Supersizing and Empowering Robot Learning
Most of the current approaches in robotics either learn from small amounts of data (a few hundred examples) or use simulation to scale up learning. However, both simulation and real-world lab data have a huge issue of missing diversity! In this talk, I will focus how we can scale up and empower robot learning by focusing on one term: DIVERSITY.
First, I will talk about how we can diversify environments by moving physical robots from lab to homes. We have built a low-cost 3K USD mobile manipulator that is used to collect data from 10 different homes to show the power of data collected in diverse environments. Next, I will talk about how we can diversify the tasks. Specifically, I will introduce our new dataset which has around 10K Kinesthetic trajectories for different tasks. Finally, I will talk about diversification of hardware. Current learning algorithms are hardware-specific and hence do not generalize to new hardware. I will talk about how we can learn policies that take hardware properties as input and predict the actions.
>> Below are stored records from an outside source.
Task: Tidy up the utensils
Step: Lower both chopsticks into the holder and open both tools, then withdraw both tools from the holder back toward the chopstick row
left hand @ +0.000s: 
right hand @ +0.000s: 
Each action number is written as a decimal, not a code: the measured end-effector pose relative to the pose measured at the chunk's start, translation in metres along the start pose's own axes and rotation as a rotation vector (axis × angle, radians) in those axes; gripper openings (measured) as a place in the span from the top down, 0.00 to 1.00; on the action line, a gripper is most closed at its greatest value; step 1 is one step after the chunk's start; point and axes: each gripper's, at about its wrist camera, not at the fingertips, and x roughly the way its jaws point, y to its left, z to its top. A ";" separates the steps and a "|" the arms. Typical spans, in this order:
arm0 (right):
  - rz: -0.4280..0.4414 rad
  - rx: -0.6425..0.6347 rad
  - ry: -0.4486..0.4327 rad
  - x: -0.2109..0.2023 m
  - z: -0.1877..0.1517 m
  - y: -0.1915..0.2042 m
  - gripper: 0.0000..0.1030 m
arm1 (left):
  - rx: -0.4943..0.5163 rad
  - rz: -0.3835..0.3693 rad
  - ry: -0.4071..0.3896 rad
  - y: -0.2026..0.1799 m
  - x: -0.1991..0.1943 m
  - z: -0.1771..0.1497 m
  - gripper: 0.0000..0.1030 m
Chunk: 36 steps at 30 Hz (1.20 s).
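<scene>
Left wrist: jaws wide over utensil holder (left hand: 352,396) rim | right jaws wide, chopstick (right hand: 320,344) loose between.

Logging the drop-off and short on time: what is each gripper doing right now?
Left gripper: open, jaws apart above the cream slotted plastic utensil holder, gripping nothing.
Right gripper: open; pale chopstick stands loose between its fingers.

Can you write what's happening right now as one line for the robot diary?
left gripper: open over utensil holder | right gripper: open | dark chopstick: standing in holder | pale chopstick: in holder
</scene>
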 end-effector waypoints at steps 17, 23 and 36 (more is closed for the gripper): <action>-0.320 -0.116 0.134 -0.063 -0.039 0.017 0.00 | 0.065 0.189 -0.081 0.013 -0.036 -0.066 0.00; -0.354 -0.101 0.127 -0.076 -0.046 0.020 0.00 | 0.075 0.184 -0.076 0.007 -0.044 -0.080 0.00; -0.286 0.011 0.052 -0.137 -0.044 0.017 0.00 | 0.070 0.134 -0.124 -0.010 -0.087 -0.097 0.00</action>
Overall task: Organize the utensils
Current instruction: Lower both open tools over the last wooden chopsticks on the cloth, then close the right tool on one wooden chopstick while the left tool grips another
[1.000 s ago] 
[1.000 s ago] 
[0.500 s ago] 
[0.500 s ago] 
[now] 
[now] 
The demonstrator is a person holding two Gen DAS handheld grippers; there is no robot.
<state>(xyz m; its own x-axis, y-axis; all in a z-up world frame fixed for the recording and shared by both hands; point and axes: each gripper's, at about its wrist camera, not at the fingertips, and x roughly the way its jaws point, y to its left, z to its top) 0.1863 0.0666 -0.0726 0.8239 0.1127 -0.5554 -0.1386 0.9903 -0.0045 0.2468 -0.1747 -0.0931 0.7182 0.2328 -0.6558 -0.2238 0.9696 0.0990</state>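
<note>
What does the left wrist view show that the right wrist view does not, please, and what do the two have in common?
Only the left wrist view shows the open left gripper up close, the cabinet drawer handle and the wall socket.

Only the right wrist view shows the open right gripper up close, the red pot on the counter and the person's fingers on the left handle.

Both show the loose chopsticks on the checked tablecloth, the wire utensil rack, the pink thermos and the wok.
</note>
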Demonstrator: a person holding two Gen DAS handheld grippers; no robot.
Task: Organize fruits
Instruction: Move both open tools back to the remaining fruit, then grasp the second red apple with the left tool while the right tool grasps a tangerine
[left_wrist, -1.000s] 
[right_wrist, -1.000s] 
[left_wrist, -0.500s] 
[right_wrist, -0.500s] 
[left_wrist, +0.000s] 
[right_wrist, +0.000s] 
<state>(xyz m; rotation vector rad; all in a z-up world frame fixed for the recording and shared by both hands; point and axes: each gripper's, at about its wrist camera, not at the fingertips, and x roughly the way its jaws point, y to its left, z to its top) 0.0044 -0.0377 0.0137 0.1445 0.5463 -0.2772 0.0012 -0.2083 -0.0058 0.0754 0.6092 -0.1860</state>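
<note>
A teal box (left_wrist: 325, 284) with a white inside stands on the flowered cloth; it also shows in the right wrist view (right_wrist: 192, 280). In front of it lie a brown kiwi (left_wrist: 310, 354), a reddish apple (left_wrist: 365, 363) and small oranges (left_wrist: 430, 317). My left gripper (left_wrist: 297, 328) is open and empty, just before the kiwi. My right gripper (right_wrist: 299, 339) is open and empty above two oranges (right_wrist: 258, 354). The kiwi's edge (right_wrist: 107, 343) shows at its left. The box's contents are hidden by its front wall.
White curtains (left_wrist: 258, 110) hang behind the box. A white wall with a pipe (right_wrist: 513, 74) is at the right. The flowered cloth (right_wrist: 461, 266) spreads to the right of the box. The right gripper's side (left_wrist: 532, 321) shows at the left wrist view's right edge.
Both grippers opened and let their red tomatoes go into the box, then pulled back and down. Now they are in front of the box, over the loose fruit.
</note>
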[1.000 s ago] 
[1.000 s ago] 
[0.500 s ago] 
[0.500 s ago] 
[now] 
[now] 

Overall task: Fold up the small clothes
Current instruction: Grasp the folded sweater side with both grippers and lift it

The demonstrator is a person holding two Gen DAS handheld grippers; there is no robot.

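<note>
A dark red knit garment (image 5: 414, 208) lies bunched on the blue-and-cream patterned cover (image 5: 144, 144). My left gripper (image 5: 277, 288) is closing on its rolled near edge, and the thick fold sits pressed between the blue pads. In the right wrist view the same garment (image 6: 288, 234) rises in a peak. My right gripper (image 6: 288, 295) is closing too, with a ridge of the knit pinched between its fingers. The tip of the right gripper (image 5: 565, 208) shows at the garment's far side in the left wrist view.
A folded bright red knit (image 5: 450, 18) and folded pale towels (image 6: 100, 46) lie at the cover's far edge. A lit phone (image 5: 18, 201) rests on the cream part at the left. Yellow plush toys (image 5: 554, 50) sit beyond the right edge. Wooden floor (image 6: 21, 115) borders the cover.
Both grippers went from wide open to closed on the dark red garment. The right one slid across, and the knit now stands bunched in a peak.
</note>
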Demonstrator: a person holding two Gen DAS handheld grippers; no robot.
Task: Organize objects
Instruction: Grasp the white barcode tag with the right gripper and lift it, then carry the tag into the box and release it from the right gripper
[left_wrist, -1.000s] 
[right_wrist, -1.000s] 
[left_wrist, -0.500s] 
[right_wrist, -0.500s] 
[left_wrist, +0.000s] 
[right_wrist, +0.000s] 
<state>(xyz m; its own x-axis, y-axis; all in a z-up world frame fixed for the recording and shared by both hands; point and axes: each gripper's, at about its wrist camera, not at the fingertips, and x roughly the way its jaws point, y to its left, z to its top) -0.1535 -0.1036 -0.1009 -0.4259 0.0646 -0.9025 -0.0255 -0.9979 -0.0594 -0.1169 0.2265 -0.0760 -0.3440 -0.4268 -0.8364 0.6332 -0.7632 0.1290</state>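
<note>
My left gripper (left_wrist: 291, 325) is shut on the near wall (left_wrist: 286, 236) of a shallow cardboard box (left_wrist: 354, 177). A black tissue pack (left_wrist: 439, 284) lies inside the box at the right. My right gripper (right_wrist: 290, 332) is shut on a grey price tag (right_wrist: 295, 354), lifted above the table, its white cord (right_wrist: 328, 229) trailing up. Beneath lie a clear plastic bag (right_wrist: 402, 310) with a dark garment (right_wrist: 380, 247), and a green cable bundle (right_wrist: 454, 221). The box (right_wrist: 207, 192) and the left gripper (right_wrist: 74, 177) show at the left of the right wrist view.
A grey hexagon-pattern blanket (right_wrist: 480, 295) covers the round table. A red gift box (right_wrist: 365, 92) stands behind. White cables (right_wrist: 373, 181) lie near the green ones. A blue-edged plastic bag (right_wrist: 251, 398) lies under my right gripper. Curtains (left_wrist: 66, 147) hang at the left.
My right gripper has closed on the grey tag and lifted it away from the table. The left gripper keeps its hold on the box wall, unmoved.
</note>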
Abhinav Gupta is a Research Manager at Facebook AI Research (FAIR) and Associate Professor at the Robotics Institute, Carnegie Mellon University. Abhinav’s research focuses on scaling up learning by building self-supervised, lifelong and interactive learning systems. Specifically, he is interested in how self-supervised systems can effectively use data to learn visual representation, common sense and representation for actions in robots. Abhinav is a recipient of several awards including ONR Young Investigator Award, PAMI Young Research Award, Sloan Research Fellowship, Okawa Foundation Grant, Bosch Young Faculty Fellowship, YPO Fellowship, IJCAI Early Career Spotlight, ICRA Best Student Paper award, and the ECCV Best Paper Runner-up Award. His research has also been featured in Newsweek, BBC, Wall Street Journal, Wired and Slashdot.